(Extracted records)

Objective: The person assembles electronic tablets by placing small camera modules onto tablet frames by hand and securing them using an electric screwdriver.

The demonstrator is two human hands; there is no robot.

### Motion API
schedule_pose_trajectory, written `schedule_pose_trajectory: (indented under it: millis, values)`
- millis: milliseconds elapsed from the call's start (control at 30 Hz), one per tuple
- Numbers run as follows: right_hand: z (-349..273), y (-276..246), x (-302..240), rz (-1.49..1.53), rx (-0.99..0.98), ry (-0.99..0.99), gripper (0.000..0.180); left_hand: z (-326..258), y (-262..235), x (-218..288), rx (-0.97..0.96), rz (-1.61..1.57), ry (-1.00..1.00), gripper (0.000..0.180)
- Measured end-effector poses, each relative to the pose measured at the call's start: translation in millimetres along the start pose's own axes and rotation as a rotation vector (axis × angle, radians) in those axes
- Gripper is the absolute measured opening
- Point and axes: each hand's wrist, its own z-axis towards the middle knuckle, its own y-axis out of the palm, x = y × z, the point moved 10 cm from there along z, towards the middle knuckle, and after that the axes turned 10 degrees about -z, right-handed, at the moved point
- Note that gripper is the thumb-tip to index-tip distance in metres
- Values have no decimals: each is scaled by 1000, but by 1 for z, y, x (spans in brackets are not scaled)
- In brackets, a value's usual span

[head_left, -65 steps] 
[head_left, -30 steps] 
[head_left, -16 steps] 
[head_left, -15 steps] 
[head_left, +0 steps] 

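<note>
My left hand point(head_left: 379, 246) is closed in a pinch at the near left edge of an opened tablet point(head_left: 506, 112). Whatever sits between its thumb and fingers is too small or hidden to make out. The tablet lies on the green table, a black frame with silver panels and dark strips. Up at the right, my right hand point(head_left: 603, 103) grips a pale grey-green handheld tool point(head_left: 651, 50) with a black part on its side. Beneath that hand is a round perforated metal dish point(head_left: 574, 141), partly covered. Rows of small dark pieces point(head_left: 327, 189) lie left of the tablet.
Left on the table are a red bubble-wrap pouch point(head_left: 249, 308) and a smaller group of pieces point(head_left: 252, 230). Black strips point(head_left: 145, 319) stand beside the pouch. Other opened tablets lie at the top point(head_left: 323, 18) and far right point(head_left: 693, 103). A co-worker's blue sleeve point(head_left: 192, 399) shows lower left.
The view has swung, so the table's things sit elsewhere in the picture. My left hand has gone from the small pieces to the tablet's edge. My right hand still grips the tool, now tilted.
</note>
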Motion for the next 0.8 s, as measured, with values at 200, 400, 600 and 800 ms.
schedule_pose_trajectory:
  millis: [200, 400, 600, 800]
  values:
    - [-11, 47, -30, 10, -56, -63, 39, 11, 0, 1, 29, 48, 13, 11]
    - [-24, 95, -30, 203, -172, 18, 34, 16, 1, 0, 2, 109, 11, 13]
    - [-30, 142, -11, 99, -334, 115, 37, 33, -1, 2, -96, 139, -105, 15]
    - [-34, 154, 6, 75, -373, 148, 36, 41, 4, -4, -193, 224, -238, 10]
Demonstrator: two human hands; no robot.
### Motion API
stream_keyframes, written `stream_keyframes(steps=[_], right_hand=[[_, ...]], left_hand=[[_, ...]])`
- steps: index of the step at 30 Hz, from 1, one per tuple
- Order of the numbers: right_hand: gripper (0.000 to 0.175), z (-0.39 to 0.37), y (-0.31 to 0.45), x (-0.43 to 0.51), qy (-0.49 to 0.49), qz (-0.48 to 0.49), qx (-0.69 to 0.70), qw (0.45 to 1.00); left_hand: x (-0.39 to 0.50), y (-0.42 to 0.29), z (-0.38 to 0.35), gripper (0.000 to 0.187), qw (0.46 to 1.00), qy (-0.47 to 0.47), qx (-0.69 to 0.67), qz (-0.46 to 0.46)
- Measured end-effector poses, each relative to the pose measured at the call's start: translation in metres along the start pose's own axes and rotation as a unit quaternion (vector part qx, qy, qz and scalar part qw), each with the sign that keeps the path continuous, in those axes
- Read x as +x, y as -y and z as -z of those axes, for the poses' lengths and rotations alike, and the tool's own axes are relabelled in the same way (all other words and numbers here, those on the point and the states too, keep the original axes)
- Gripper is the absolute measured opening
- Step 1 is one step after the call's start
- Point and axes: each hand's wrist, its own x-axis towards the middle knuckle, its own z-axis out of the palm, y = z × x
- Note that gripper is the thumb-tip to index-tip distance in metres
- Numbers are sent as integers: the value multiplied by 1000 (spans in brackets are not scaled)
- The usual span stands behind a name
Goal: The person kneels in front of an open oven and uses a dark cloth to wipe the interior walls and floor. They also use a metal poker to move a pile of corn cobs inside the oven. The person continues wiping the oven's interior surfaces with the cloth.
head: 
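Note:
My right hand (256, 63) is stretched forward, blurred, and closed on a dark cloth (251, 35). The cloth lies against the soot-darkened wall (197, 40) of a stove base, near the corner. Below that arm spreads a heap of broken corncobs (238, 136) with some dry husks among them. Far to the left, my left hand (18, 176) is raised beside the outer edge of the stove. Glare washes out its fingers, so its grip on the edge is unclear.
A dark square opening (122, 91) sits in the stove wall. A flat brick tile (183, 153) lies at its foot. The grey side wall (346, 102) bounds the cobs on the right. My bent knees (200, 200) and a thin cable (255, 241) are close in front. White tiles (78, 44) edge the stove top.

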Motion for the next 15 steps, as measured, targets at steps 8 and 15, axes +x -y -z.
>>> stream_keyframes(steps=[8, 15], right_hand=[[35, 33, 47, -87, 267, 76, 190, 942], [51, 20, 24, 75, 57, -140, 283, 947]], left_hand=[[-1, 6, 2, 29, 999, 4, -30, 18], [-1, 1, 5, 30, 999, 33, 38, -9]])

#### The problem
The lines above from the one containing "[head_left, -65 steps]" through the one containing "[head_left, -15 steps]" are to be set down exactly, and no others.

#### Response to the exercise
[head_left, -65 steps] 
[head_left, -30 steps] 
[head_left, -16 steps] 
[head_left, -15 steps] 

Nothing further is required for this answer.